This shows that there are many opportunities in which it would be interesting to combine different optimized codes according to the iteration count.

#### 2.2 Performance Model

Consider two different optimized versions of the same loop, called  $L_1$  and  $L_2$ . This can be generalized to any number of versions. We assume that these loops are inner loops (they do not include other loops). The cycle count of  $L_1$  is given by the formula:  $c_1(i) = \alpha_1 \cdot i + \beta_1$ , where  $\alpha_1$  is an rational number,  $\beta_1$  an integers and the cycle count is rounded down. Similarly for  $L_2$ ,  $c_2(i) = \alpha_2 \cdot i + \beta_2$ . For instance, for Figure 1, the cycle count for the loop  $L_1$  generated by ICC 8.1 is defined with  $\alpha_1 = 12, \beta_1 = 48$  and for the loop  $L_2$  generated by ICC 9.0,  $\alpha_2 = 8.125$ , and  $\beta_2 = 130$ , without the tail code. Tail code is considered for our purposes as another version of the code, within the range of 7 or 1 iteration (for the loops unrolled 8 and 2 times respectively).

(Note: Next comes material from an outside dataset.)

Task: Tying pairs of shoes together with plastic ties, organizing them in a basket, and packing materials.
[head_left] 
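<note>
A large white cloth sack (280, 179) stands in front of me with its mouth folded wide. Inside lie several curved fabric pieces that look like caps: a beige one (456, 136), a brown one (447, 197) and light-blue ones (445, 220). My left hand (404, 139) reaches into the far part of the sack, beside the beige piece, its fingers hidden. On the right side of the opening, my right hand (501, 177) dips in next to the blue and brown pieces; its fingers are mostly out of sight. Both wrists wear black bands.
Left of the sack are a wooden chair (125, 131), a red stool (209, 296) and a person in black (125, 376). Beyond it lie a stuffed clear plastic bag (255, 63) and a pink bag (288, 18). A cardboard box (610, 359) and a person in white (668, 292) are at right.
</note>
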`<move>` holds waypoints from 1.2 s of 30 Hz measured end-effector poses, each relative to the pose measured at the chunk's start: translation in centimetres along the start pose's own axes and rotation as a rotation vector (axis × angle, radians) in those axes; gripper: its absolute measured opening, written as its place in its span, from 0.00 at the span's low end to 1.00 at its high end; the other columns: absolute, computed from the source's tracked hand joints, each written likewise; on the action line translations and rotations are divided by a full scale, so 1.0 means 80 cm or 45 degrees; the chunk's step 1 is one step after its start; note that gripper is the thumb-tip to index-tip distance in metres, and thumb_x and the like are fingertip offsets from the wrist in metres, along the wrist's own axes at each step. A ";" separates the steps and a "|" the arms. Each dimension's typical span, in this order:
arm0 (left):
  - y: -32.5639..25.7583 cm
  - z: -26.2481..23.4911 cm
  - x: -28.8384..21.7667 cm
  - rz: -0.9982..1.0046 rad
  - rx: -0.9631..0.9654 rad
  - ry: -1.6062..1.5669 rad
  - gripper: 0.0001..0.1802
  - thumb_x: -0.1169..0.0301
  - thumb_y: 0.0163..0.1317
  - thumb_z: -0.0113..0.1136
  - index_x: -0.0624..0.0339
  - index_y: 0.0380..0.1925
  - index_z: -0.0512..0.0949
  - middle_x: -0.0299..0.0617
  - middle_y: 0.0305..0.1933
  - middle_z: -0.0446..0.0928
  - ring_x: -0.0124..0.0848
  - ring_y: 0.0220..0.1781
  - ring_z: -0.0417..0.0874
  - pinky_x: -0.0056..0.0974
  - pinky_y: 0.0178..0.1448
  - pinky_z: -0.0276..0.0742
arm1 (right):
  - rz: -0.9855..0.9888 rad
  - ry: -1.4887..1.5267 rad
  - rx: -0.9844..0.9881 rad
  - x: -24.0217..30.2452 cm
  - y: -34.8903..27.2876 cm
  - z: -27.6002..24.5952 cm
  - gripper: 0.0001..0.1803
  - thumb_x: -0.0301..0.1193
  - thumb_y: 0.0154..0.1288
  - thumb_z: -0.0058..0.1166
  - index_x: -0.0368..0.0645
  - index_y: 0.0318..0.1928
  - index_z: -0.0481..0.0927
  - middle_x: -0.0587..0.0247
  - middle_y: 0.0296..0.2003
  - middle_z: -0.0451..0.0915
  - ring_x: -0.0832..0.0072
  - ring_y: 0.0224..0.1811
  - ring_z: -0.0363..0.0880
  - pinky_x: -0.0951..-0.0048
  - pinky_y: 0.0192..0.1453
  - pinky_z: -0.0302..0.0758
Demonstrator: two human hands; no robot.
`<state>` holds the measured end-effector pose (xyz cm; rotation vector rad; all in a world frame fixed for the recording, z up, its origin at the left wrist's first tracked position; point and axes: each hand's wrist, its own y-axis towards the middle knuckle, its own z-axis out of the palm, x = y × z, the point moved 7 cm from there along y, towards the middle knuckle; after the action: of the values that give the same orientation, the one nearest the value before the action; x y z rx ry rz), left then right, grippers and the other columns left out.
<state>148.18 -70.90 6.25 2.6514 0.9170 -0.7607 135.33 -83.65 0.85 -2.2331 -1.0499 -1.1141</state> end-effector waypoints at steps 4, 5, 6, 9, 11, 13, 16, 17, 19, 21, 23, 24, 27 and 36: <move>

We consider the case where the two loops are such that:  $\alpha_2 < \alpha_1$  and  $\beta_1 < \beta_2$ , meaning that  $L_1$  is faster than  $L_2$  when  $i < \frac{\beta_2 - \beta_1}{\alpha_1 - \alpha_2}$  and  $L_2$  outperforms  $L_1$  for larger number of iterations. We would like to build a *best* code such that:

$$\forall n, c_{best}(n) = \min_{k} (c_k(n))$$

This best code is built by an optimization function min:  $\min(L_1, L_2) = best$ . This function min defines a minimum on codes with respect to the performance, for all iteration values. Due to the difficulty of building the minimum of two codes without introducing any overhead, we propose to tackle a more pragmatic problem. We want to build a code  $\min(L_1, L_2)$  with a level of performance very close to the performance of the best of the two codes. The following constraints are applied to the loop to build:

- 1. Asymptotic performance (in cycle/iteration, when iteration count grows) is the same than the best asymptotic performance of  $L_1$  and  $L_2$ .
- 2. Each loop is possibly called many times, each time with a possible different loop trip count. Given a loop count distribution, the average gain in cycle/iteration compared to the best asymptotic performance of  $L_1$  and  $L_2$ is positive.
- 3. When performance of both loops  $L_1$  and  $L_2$  meet, the loop built moves to the best code for asymptotic performance.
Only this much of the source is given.